### [DIRECTIONS]
Produce the same data once more, line for line.
─── RECORDED INFORMATION ───
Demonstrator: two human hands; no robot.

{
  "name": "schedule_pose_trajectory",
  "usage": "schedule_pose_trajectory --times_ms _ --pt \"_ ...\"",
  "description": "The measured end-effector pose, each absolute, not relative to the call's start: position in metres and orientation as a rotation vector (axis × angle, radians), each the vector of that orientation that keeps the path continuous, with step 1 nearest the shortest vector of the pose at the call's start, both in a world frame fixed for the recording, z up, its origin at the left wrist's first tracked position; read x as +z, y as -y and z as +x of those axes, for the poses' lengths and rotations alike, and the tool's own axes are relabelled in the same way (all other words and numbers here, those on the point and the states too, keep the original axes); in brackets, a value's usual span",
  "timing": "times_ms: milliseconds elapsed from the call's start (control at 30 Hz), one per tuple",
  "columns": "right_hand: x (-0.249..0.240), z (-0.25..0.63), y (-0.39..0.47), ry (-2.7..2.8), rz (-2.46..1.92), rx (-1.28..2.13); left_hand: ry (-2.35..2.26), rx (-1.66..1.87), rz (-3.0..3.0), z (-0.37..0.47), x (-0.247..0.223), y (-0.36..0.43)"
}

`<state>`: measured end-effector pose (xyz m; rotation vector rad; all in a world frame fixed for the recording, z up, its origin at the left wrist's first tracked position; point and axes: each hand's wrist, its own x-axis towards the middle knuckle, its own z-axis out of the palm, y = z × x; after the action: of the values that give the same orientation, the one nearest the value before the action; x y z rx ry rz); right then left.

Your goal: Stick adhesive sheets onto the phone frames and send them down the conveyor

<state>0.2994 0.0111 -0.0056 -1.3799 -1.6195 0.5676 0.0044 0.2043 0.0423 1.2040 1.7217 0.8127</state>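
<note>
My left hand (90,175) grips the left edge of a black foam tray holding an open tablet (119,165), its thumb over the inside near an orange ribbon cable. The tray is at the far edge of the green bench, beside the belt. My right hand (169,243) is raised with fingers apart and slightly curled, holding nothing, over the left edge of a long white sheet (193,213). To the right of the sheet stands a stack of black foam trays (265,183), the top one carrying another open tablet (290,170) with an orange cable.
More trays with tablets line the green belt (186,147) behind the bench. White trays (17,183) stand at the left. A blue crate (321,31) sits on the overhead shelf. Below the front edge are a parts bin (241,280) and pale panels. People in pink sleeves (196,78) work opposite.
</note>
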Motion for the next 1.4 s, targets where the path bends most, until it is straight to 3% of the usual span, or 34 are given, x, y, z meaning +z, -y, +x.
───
### [FINISHED EXERCISE]
Demonstrator: two human hands; no robot.

{
  "name": "schedule_pose_trajectory",
  "usage": "schedule_pose_trajectory --times_ms _ --pt \"_ ...\"",
  "description": "The measured end-effector pose, each absolute, not relative to the call's start: position in metres and orientation as a rotation vector (axis × angle, radians), each the vector of that orientation that keeps the path continuous, with step 1 nearest the shortest vector of the pose at the call's start, both in a world frame fixed for the recording, z up, its origin at the left wrist's first tracked position; read x as +z, y as -y and z as +x of those axes, for the poses' lengths and rotations alike, and the tool's own axes are relabelled in the same way (all other words and numbers here, those on the point and the states too, keep the original axes); in brackets, a value's usual span",
  "timing": "times_ms: milliseconds elapsed from the call's start (control at 30 Hz), one per tuple",
  "columns": "right_hand: x (-0.249..0.240), z (-0.25..0.63), y (-0.39..0.47), ry (-2.7..2.8), rz (-2.46..1.92), rx (-1.28..2.13); left_hand: ry (-2.35..2.26), rx (-1.66..1.87), rz (-3.0..3.0), z (-0.37..0.47), x (-0.247..0.223), y (-0.36..0.43)"
}

`<state>`: measured end-effector pose (xyz m; rotation vector rad; all in a world frame fixed for the recording, z up, its origin at the left wrist's first tracked position; point and axes: each hand's wrist, its own x-axis towards the middle knuckle, its own z-axis out of the palm, y = z × x; after the action: of the values that give the same orientation, the one nearest the value before the action; x y z rx ry rz); right then left.

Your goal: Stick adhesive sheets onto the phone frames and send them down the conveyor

<state>0.2994 0.0111 -0.0056 -1.3799 -1.6195 0.5676 0.0044 0.2043 0.0423 1.2040 1.7217 0.8127</state>
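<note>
My left hand (90,175) grips the left edge of a black foam tray holding an open tablet (119,165), its thumb over the inside near an orange ribbon cable. The tray is at the far edge of the green bench, beside the belt. My right hand (169,243) is raised with fingers apart and slightly curled, holding nothing, over the left edge of a long white sheet (193,213). To the right of the sheet stands a stack of black foam trays (265,183), the top one carrying another open tablet (290,170) with an orange cable.
More trays with tablets line the green belt (186,147) behind the bench. White trays (17,183) stand at the left. A blue crate (321,31) sits on the overhead shelf. Below the front edge are a parts bin (241,280) and pale panels. People in pink sleeves (196,78) work opposite.
</note>
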Motion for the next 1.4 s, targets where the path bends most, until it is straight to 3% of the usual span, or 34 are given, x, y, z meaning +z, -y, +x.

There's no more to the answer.